> [Task description]: Beginning at the line with "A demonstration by", output each line to the end of the listing below exactly, please.
Top of The data
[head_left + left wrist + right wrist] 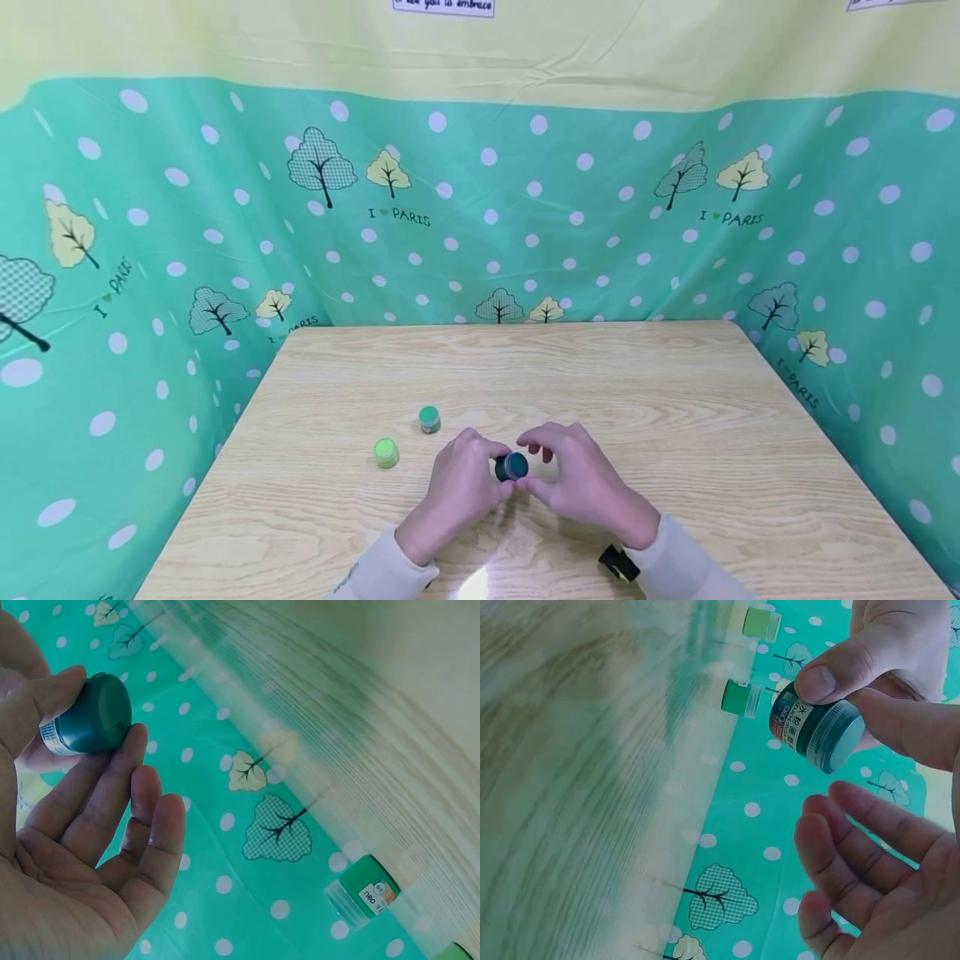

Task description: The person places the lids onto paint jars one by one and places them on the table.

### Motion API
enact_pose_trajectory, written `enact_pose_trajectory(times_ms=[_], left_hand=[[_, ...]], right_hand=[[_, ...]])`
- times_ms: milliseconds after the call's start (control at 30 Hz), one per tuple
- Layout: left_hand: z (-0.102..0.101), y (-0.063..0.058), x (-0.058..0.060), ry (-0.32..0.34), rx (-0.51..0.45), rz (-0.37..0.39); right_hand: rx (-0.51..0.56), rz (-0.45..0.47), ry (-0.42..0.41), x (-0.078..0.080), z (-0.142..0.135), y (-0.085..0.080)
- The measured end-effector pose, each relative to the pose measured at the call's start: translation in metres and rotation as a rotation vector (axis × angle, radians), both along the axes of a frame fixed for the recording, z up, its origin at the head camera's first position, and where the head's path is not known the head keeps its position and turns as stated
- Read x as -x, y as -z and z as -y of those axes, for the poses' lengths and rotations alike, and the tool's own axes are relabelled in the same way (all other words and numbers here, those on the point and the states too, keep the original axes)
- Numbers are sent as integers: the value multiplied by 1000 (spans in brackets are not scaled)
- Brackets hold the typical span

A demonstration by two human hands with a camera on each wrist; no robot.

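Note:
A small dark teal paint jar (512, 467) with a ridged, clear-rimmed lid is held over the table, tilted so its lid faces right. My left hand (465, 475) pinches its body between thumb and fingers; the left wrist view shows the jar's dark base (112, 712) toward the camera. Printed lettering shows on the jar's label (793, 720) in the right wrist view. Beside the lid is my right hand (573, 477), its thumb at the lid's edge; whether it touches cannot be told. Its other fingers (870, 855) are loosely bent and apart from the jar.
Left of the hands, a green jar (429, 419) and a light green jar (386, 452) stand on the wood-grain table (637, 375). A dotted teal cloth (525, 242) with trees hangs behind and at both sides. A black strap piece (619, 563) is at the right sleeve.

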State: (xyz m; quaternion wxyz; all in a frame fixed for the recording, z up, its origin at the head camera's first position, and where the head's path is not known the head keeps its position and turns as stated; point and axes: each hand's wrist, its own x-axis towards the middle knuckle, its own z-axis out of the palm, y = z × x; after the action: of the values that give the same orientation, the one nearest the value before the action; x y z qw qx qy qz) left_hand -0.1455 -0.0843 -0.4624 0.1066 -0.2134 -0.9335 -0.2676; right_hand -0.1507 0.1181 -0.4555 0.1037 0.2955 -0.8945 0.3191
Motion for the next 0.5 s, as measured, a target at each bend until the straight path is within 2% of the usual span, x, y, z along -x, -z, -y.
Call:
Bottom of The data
> [Output for this task]:
A demonstration by two human hands with a camera on each wrist; no robot.

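Note:
A small dark teal paint jar (512, 467) with a ridged, clear-rimmed lid is held over the table, tilted so its lid faces right. My left hand (465, 475) pinches its body between thumb and fingers; the left wrist view shows the jar's dark base (112, 712) toward the camera. Printed lettering shows on the jar's label (793, 720) in the right wrist view. Beside the lid is my right hand (573, 477), its thumb at the lid's edge; whether it touches cannot be told. Its other fingers (870, 855) are loosely bent and apart from the jar.
Left of the hands, a green jar (429, 419) and a light green jar (386, 452) stand on the wood-grain table (637, 375). A dotted teal cloth (525, 242) with trees hangs behind and at both sides. A black strap piece (619, 563) is at the right sleeve.
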
State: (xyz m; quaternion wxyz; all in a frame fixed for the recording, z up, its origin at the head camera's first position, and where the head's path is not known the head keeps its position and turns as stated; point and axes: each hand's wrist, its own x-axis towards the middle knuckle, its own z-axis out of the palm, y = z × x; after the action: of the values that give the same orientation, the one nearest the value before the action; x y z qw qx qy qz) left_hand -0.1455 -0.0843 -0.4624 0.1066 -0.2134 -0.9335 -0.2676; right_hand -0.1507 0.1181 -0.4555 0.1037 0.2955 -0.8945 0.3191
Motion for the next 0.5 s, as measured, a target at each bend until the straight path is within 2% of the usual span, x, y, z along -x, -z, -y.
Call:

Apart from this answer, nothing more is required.